◆ **Instructions to follow**
An exact reproduction of the records is required, with all pictures omitted.

** Information provided follows **

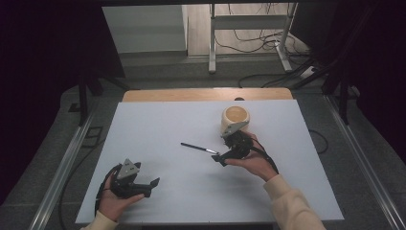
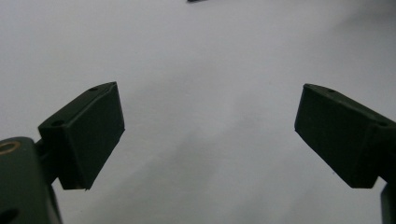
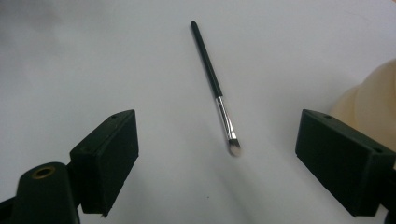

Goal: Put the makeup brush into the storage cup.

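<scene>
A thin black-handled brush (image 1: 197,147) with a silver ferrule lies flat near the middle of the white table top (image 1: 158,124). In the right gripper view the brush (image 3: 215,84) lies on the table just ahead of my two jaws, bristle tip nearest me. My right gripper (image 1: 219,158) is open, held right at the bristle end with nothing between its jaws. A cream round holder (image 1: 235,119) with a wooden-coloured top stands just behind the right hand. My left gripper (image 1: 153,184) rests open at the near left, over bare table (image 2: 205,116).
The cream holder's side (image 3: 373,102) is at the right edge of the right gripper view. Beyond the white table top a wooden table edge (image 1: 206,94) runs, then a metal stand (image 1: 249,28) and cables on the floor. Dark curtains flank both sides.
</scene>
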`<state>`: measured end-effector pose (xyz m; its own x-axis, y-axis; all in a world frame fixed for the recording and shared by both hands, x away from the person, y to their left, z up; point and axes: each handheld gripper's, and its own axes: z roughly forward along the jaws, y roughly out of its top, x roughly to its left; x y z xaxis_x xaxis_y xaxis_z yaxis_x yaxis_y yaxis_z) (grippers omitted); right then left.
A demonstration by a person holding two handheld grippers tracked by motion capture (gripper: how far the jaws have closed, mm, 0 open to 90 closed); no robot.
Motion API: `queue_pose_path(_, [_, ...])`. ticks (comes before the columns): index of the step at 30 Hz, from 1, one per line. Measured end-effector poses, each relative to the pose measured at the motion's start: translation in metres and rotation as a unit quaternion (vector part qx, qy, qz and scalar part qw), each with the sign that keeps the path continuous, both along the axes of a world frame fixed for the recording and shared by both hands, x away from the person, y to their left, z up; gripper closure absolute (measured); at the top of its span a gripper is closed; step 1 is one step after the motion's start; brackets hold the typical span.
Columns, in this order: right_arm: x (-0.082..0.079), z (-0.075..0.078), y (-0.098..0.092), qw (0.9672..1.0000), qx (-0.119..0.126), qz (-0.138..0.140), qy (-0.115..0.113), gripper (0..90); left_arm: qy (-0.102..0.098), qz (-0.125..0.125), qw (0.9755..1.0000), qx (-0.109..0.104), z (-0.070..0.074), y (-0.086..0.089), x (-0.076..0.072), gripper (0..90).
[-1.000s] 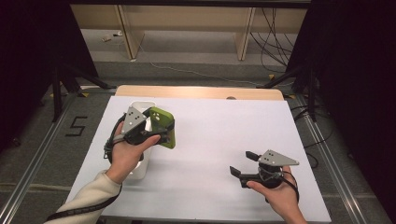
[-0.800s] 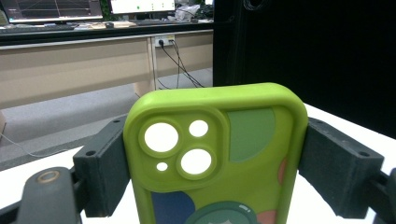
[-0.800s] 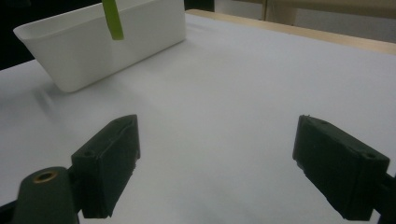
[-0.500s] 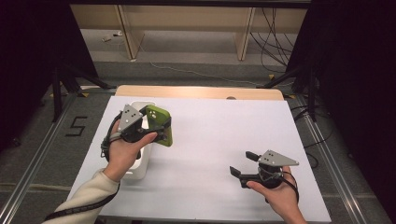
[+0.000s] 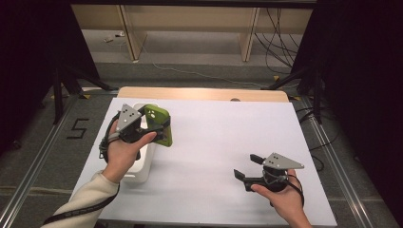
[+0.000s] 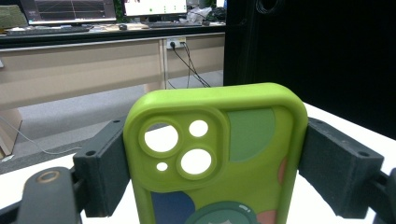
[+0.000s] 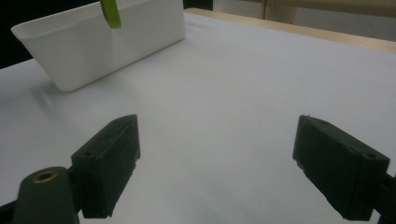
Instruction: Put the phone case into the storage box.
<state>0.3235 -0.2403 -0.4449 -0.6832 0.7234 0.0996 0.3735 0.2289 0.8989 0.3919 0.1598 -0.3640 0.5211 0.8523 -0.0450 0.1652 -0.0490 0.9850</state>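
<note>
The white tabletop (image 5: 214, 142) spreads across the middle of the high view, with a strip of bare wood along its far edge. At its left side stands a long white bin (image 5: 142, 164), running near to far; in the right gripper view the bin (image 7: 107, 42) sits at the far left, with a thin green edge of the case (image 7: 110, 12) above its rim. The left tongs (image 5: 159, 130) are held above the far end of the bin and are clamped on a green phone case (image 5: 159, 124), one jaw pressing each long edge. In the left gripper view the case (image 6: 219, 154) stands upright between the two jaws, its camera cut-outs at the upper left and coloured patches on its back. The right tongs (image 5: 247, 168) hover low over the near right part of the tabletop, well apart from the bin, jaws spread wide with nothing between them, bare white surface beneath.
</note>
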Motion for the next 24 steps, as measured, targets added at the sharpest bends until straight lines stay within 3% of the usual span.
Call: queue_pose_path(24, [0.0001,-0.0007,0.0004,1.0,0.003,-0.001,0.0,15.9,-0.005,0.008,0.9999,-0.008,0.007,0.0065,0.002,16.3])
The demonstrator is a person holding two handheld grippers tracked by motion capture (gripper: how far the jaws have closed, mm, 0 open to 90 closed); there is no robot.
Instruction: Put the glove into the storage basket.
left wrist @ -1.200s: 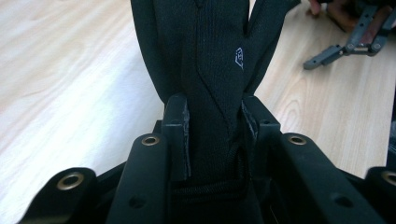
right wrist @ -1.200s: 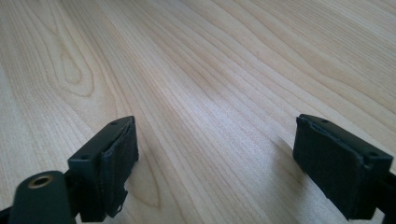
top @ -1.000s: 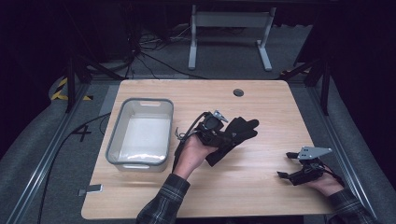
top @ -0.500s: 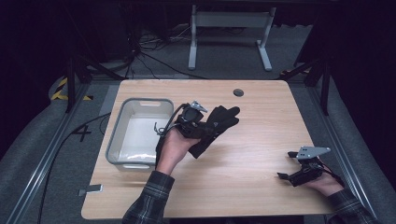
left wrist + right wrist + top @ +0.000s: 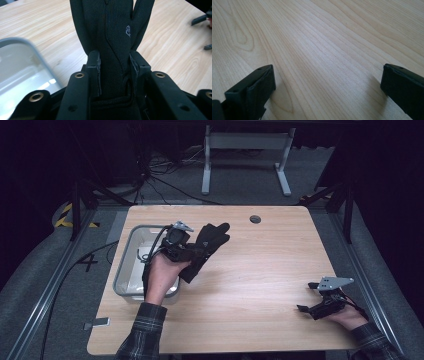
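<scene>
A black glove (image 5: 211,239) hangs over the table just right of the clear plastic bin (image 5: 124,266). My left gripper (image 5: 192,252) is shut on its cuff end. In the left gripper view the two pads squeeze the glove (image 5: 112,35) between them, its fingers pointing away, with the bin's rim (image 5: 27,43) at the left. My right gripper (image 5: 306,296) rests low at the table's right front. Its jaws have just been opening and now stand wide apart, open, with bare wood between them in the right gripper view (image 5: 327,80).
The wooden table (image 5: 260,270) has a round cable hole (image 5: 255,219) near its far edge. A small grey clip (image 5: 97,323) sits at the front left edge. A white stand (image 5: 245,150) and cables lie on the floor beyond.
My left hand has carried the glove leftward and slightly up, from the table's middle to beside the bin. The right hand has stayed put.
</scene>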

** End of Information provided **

◆ **Solution to the problem**
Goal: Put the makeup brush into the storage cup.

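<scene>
A thin black-handled brush (image 1: 197,147) with a silver ferrule lies flat near the middle of the white table top (image 1: 158,124). In the right gripper view the brush (image 3: 215,84) lies on the table just ahead of my two jaws, bristle tip nearest me. My right gripper (image 1: 219,158) is open, held right at the bristle end with nothing between its jaws. A cream round holder (image 1: 235,119) with a wooden-coloured top stands just behind the right hand. My left gripper (image 1: 153,184) rests open at the near left, over bare table (image 2: 205,116).
The cream holder's side (image 3: 373,102) is at the right edge of the right gripper view. Beyond the white table top a wooden table edge (image 1: 206,94) runs, then a metal stand (image 1: 249,28) and cables on the floor. Dark curtains flank both sides.
</scene>
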`<state>`: measured end-effector pose (xyz m; its own x-axis, y-axis; all in a world frame fixed for the recording and shared by both hands, x away from the person, y to their left, z up; point and axes: each handheld gripper's, and its own axes: z roughly forward along the jaws, y roughly out of its top, x roughly to its left; x y z xaxis_x xaxis_y xaxis_z yaxis_x yaxis_y yaxis_z) (grippers omitted); right then left.
A demonstration by a person holding two handheld grippers tracked by motion capture (gripper: how far the jaws have closed, mm, 0 open to 90 closed); no robot.
Motion API: `queue_pose_path(_, [_, ...])`. ticks (comes before the columns): index of the step at 30 Hz, from 1, one per line. Measured end-effector poses, each relative to the pose measured at the motion's start: translation in metres and rotation as a unit quaternion (vector part qx, qy, qz and scalar part qw), each with the sign that keeps the path continuous, both along the axes of a world frame fixed for the recording and shared by both hands, x away from the person, y to their left, z up; gripper closure absolute (measured); at the top of its span a gripper is closed; step 1 is one step after the motion's start; brackets hold the typical span.
Columns, in this order: right_arm: x (-0.082..0.079), z (-0.075..0.078), y (-0.098..0.092), qw (0.9672..1.0000), qx (-0.119..0.126), qz (-0.138..0.140), qy (-0.115..0.113), gripper (0..90); left_arm: qy (-0.102..0.098), qz (-0.125..0.125), qw (0.9755..1.0000), qx (-0.109..0.104), z (-0.070..0.074), y (-0.086..0.089), x (-0.076..0.072), gripper (0..90).
[-1.000s] 
[-0.800s] 
[-0.800s] 
[-0.500s] 
[+0.000s] 
[+0.000s] 
[+0.000s] 
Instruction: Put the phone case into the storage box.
<state>0.3235 -0.2403 -0.4449 -0.6832 0.7234 0.0996 0.3735 0.2289 0.8989 0.3919 0.1598 -0.3640 0.5211 0.8523 -0.0450 0.1652 -0.0490 0.9850</state>
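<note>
The white tabletop (image 5: 214, 142) spreads across the middle of the high view, with a strip of bare wood along its far edge. At its left side stands a long white bin (image 5: 142, 164), running near to far; in the right gripper view the bin (image 7: 107, 42) sits at the far left, with a thin green edge of the case (image 7: 110, 12) above its rim. The left tongs (image 5: 159, 130) are held above the far end of the bin and are clamped on a green phone case (image 5: 159, 124), one jaw pressing each long edge. In the left gripper view the case (image 6: 219, 154) stands upright between the two jaws, its camera cut-outs at the upper left and coloured patches on its back. The right tongs (image 5: 247, 168) hover low over the near right part of the tabletop, well apart from the bin, jaws spread wide with nothing between them, bare white surface beneath.
</note>
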Motion for the next 24 steps, as measured, targets added at the sharpest bends until straight lines stay within 3% of the usual span.
Call: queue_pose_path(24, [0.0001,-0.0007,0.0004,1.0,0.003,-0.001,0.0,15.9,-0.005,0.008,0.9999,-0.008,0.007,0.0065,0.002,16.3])
The demonstrator is a person holding two handheld grippers tracked by motion capture (gripper: how far the jaws have closed, mm, 0 open to 90 closed); there is no robot.
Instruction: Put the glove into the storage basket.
left wrist @ -1.200s: 
right wrist @ -1.200s: 
top @ -1.000s: 
top @ -0.500s: 
left wrist + right wrist + top @ +0.000s: 
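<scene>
A black glove (image 5: 211,239) hangs over the table just right of the clear plastic bin (image 5: 124,266). My left gripper (image 5: 192,252) is shut on its cuff end. In the left gripper view the two pads squeeze the glove (image 5: 112,35) between them, its fingers pointing away, with the bin's rim (image 5: 27,43) at the left. My right gripper (image 5: 306,296) rests low at the table's right front. Its jaws have just been opening and now stand wide apart, open, with bare wood between them in the right gripper view (image 5: 327,80).
The wooden table (image 5: 260,270) has a round cable hole (image 5: 255,219) near its far edge. A small grey clip (image 5: 97,323) sits at the front left edge. A white stand (image 5: 245,150) and cables lie on the floor beyond.
My left hand has carried the glove leftward and slightly up, from the table's middle to beside the bin. The right hand has stayed put.
</scene>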

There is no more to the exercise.